En Alsace, un urgentiste se déplace au domicile des patients avec sa camionnette pour répondre à des urgences non vitales. Cette initiative étonnante est peut-être un moyen de soulager les urgences surchargées.

Charlotte Rothéa
Rédigé le
Un urgentiste à domicile !
Un urgentiste à domicile !  —  Le Mag de la Santé - France 5

À bord de cette camionnette tout à fait banale vue de l'extérieur, se trouve un binôme avec un médecin et un infirmier. Tous deux ont travaillé aux urgences plusieurs années. Désormais, ils sillonnent le nord de l’Alsace pour se rendre au chevet des malades.   

Des conditions de travail identiques à l'hôpital

Cette dame de 89 ans s’est fracturé la cheville il y a déjà plusieurs jours. Thibaut Haag, infirmier, se met rapidement au travail pour l’immobiliser. "On a une formation aux urgences pour faire les plâtres, les résines. Globalement, on travaille dans les mêmes conditions qu'à l'hôpital. Ils sont allongés sur le brancard, on a le coussin comme à l'hôpital, c’est le même matériel", explique-t-il.

Après une petite demi-heure, la visite touche déjà à sa fin. Mais une nouvelle urgence s'annonce en direction de l’Ehpad. En moyenne, l’équipe répond à six urgences par jour dans un rayon de 30 kilomètres. Elle peut être appelée par des médecins généralistes, des Ehpad, ou encore SOS médecins.

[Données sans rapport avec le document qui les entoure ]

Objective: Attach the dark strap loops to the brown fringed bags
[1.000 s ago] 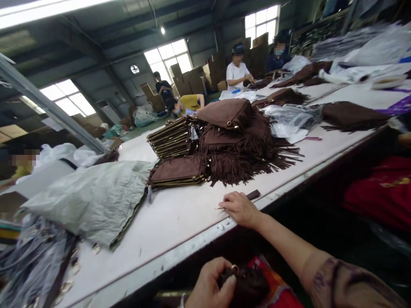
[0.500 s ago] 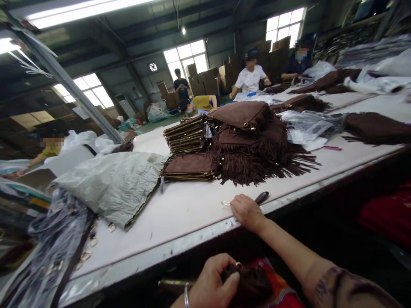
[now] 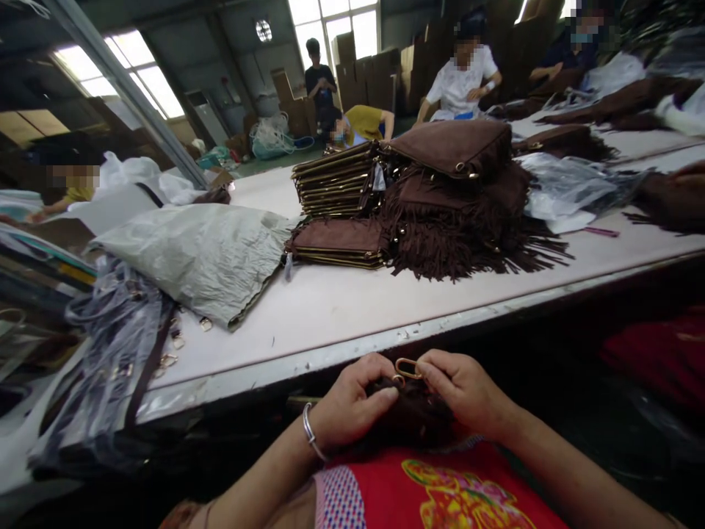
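Over my lap, my left hand (image 3: 355, 400) is closed on a dark brown fringed bag (image 3: 421, 419), its thumb and forefinger beside a small gold ring (image 3: 399, 380). My right hand (image 3: 468, 389) pinches the end of an oval gold clip (image 3: 406, 361). The clip's free end is right at the ring; whether it is hooked through, I cannot tell. Any strap behind the clip is hidden by my right hand. On the table ahead is a pile of brown fringed bags (image 3: 457, 158), with flat pouches with gold zips (image 3: 335, 184) stacked on its left.
A pale table (image 3: 330, 312) with a metal front edge stands before me. To its left lie a grey-green sheet (image 3: 203, 250), plastic-wrapped straps (image 3: 118, 345) and loose gold fittings (image 3: 177, 339). Clear plastic bags (image 3: 567, 187) and a pink pen-like item (image 3: 601, 231) lie right. Several people work beyond.
My right hand has left the tabletop with the gold clip and come down to the bag beside my left hand. The dark strap end seen by the clip is out of sight. The view has tilted down.
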`<state>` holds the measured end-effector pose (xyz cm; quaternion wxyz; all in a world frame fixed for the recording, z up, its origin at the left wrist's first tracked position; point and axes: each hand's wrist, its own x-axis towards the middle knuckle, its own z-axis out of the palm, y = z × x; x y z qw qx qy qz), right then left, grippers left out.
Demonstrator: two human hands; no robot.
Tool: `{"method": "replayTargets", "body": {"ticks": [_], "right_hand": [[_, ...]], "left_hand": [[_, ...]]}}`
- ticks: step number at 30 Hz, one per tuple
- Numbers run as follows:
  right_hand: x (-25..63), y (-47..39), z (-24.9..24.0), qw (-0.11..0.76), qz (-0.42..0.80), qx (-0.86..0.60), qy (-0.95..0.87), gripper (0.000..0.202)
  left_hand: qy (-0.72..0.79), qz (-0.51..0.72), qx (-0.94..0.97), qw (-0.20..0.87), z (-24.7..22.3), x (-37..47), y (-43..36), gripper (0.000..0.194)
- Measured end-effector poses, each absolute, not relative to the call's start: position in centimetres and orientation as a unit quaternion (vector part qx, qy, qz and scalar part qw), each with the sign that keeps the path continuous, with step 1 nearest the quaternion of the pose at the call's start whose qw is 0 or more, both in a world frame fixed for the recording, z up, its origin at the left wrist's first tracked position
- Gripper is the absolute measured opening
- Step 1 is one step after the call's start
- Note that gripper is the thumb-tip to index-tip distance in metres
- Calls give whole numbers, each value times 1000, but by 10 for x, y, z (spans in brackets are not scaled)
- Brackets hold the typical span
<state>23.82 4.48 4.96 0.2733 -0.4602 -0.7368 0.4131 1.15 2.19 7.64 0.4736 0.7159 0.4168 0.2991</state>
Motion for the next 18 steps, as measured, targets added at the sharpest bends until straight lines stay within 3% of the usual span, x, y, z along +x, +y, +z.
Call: {"method": "replayTargets", "body": {"ticks": [6, 12, 18], "right_hand": [[223, 27, 50, 243, 364, -425, -792, 20], [210, 18, 47, 184, 189, -368, -892, 30], [199, 12, 36, 145, 134, -355, -914, 33]], "left_hand": [[457, 287, 690, 483, 71, 6, 17, 20], [479, 301, 669, 482, 64, 0, 11, 19], [504, 302, 650, 482, 58, -3, 2, 18]]}}
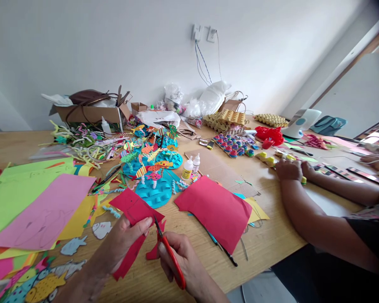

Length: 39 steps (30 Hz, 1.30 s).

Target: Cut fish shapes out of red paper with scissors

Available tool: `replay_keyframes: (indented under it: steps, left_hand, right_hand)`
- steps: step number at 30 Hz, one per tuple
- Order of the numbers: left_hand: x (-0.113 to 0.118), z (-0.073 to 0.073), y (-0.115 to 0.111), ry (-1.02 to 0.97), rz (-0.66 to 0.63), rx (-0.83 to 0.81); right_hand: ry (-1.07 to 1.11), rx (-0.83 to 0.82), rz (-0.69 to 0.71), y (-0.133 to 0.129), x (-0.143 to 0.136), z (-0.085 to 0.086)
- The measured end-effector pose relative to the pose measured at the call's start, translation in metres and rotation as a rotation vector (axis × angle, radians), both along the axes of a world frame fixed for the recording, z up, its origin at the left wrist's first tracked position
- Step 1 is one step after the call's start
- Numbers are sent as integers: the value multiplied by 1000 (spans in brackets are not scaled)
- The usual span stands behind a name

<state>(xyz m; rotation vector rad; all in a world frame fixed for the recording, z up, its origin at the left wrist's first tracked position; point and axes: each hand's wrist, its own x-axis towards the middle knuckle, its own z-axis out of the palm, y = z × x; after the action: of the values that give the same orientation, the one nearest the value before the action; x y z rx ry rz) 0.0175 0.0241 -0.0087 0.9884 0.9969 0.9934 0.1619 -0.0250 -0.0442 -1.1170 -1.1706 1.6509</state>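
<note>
"Where is the paper you're holding?"

"The red paper (135, 206) is in my left hand (126, 237). My thumb pushes down on top and my fingers are underneath, so it's pinched between them. Most of it pokes out past my thumb, away from me. More red shows under my hand, but I can't tell if it's the same piece."

"And your other hand?"

"My right hand (185, 256) is curled around the scissors (170, 252). They have smooth red handles and thin, dark blades. The tips are right at the right side of the red paper. I can't tell how wide the blades are."

"What is between your hands?"

"A pointy red scrap (153, 253), down on the wooden desk (267, 237)."

"What is your paper like?"

"Flat, with straight sides and thin dark lines drawn on it. A big, smooth red sheet (216, 210) lies past my right hand, with a yellow piece (258, 209) sticking out from under it."

"What's over on the left?"

"A pink sheet (47, 210) with fish shapes drawn on it. Near my left arm are flat cut-out fish: a white fish (101, 229), a blue fish (73, 245) and a dotted yellow fish (44, 288). Out past my left hand is a shiny blue base (154, 189), all round bumps, with little bright fish standing up over it."
</note>
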Motion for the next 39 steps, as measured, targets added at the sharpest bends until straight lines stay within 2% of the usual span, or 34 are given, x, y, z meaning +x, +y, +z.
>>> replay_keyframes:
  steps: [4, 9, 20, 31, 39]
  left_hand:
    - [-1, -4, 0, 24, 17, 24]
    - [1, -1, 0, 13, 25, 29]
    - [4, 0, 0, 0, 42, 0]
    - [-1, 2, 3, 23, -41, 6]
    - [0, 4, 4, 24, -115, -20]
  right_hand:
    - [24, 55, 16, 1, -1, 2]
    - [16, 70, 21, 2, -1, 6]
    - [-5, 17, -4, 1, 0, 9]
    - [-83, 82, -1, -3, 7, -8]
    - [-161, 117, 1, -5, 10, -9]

Prendre en charge les plus fragiles avant les urgences

L’idée a mûri dans l’esprit du Dr Thomas Brisson, au cours de ses 10 années passées aux urgences. "J’ai vu qu'il y avait les personnes particulièrement âgées, fragiles, qui passaient de longues périodes sur les brancards et je me suis dit que si c'était possible de les prendre en charge en amont pour leur éviter ce passage, ça pourrait être plus confortable pour elles", explique le médecin urgentiste.  

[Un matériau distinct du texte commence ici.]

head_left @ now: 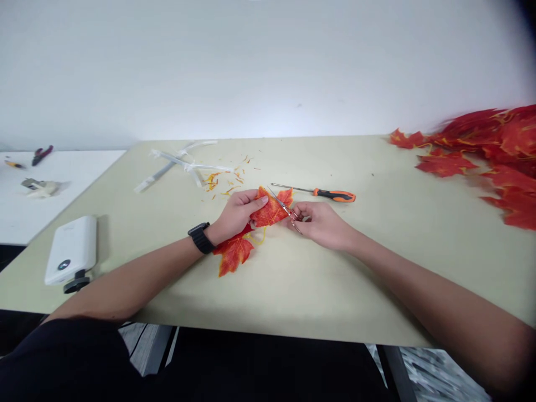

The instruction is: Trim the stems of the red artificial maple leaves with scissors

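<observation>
Leaf (274,211), red-orange, lobed and thin with yellow veins, is held above the middle of the pale, smooth tabletop (318,301). Directions are taken from this leaf. Its nine o'clock edge is pinched by the left hand (237,213), the thumb laid flat on the veined face. At three o'clock, slender metal scissors (290,213) are gripped by the loops in the curled fingers of the right hand (324,224); the pointed blades are angled toward eleven across the leaf, their opening not discernible. A second lobed leaf (235,255) is seen at seven, near a thin yellow stem (260,239). Ragged orange-yellow trimmings (213,180) are scattered at ten, beside crossed, translucent tubing (180,161). Between two and three, an orange-and-black-handled screwdriver (335,195) is placed near; well beyond, layered red leaves (506,142) are heaped.
</observation>
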The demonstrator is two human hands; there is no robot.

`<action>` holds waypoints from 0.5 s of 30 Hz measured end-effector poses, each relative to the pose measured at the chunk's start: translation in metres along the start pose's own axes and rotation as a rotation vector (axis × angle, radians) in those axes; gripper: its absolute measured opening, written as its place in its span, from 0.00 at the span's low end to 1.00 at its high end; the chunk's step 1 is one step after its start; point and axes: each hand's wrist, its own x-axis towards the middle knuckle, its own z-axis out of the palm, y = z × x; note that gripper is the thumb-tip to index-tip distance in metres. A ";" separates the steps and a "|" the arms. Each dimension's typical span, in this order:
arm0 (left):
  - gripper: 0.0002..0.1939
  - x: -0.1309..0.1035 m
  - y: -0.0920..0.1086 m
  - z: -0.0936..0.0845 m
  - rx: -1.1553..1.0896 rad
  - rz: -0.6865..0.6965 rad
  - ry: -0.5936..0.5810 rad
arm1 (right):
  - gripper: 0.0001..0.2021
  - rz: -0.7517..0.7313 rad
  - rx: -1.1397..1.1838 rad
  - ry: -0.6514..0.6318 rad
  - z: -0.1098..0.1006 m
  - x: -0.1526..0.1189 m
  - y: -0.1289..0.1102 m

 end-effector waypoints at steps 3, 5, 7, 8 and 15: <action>0.17 0.000 0.001 0.001 -0.020 0.018 0.016 | 0.07 0.015 -0.002 -0.006 -0.001 0.000 0.000; 0.17 0.000 0.001 0.001 -0.020 0.024 0.019 | 0.05 0.021 -0.015 -0.008 -0.001 0.000 0.000; 0.16 0.000 0.001 0.001 -0.011 0.023 0.019 | 0.04 0.023 -0.020 -0.014 -0.001 0.000 -0.001; 0.16 0.000 0.001 0.001 -0.005 0.023 0.021 | 0.04 0.022 -0.021 -0.017 -0.001 0.000 -0.001; 0.16 -0.001 0.002 0.001 0.035 0.037 0.028 | 0.05 -0.017 -0.063 -0.026 -0.002 -0.001 -0.001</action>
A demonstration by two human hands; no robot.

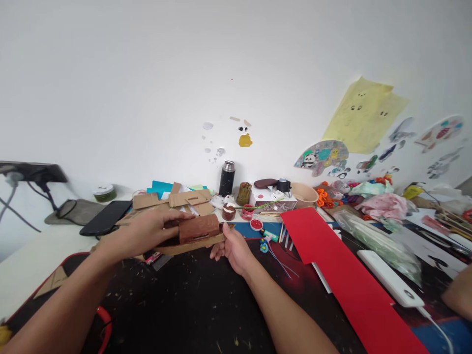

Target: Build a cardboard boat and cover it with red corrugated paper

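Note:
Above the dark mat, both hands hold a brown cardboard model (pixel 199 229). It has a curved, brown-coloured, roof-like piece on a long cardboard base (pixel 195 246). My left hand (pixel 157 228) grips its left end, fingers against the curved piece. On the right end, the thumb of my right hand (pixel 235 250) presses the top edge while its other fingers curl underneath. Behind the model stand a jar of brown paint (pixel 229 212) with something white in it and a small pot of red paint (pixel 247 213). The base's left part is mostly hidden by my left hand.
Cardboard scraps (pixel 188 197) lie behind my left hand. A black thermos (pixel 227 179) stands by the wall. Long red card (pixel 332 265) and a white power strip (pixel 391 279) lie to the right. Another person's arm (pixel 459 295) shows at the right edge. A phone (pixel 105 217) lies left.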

Pour concrétiser le projet, Thomas a investi 150 000 euros. La pièce maîtresse de son unité est un appareil de radiographie mobile, qui va servir pour la prochaine patiente, une dame de 98 ans qui est tombée sur sa jambe.

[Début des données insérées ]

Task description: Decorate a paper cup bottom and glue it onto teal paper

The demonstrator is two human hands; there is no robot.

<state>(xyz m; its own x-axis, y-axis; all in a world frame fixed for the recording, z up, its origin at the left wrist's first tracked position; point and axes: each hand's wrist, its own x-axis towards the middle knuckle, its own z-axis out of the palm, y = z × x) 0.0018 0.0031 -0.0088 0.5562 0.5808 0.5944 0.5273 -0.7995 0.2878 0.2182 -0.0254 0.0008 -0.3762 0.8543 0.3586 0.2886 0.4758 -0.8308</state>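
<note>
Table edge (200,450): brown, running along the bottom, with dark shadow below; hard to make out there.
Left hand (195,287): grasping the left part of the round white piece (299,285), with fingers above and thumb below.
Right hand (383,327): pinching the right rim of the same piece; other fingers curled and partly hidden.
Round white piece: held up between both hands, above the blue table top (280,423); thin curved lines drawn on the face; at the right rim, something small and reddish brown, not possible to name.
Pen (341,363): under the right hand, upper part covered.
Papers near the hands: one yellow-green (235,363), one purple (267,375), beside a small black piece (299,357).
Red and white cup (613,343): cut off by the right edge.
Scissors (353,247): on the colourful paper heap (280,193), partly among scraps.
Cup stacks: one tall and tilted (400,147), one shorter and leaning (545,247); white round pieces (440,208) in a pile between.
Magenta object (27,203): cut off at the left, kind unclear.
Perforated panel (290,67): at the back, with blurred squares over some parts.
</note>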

Il faut vérifier que rien n’est cassé dans le genou. En quelques secondes, la machine est prête. "On peut directement interpréter les radios, la qualité est quasiment identique à celle faite aux urgences", commente le Dr Thomas Brisson.

Un coût moindre pour la collectivité

Cette fois-ci, l’imagerie ne révèle aucune fracture. Une intervention de l'unité médicale mobile coûte au patient jusqu’à 30 euros de plus qu’aux urgences. 

La prise en charge coûte finalement moins cher à la collectivité qu'un passage aux urgences. Ce dépassement peut être pris en charge par une mutuelle.